Chair(s): Frédérik Ponjaert (ULB)
Discussant(s): Frédérik Ponjaert (ULB)
European Free Trade Agreements (FTAs) are nowadays turning into broad governance mechanisms of the EU armory. The inclusion in FTAs of commitments that go beyond pure economic governance create channels of communication between the EU and various legal orders. Provisions on Regulatory Cooperation, as seen in CETA and JEEPA, are one noteworthy way through which EU FTAs now push for rule harmonization on a wide-range of topics. While uncertainty remains about how these commitments will be implemented, many questions are already worth looking at with regards to the legal design of these new types of provisions. In other words, how can we explain the specific way through which the EU is currently promoting regulatory cooperation in its most recent FTAs? This panel composed of EU funded PhD students will precisely examine this question by combining legal and political analysis.
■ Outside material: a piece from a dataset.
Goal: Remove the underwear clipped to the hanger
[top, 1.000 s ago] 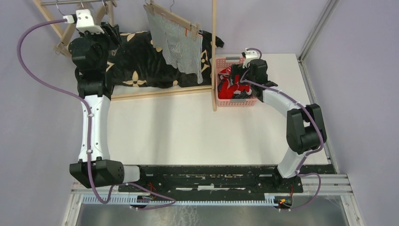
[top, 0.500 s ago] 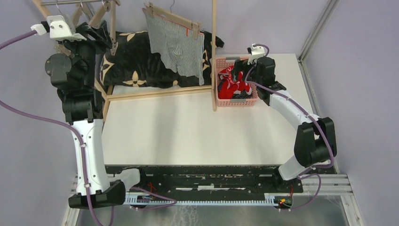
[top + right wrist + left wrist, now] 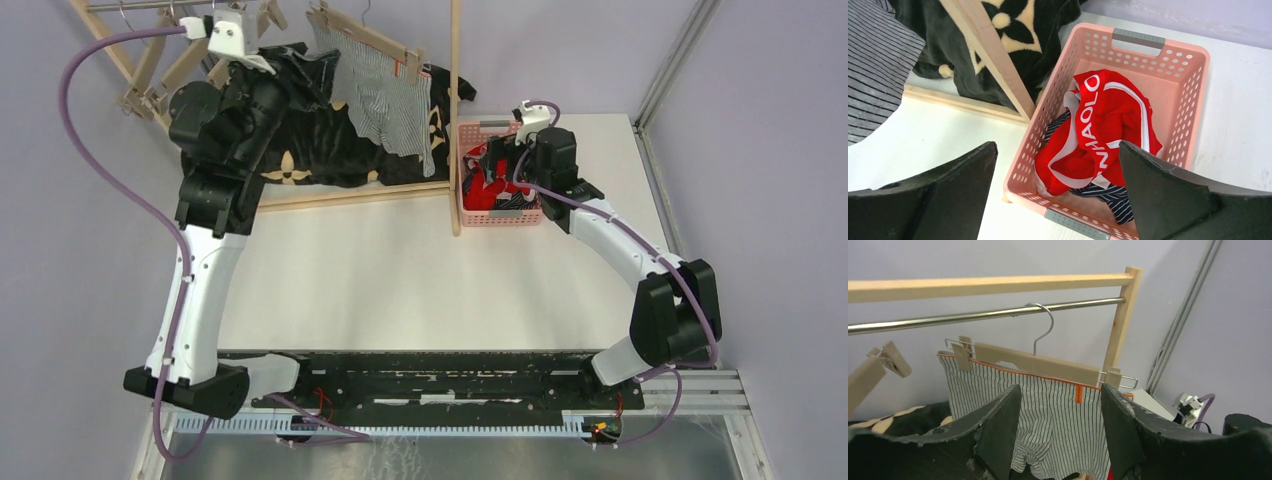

Kevin’s presentation will start by explaining the variation in legal designs of Regulatory Cooperation provisions through a sectoral approach. Kornilia’s contribution will then examine the legal value of regulatory cooperation commitments taken by the EU in a hard-soft law interplay. Isabella, inspired by the fundamental question of the place of Fundamental Rights in the EU FTAs, reflects upon the interplay between Regulatory Cooperation chapters and Data Protection rights.Complementing Isabella, Guillaume and Laurence give a macro-overview of EU efforts to export norms on Data Privacy. They then highlight how these EU initiatives ended up affecting other trading parties, like trade behemoths US and China.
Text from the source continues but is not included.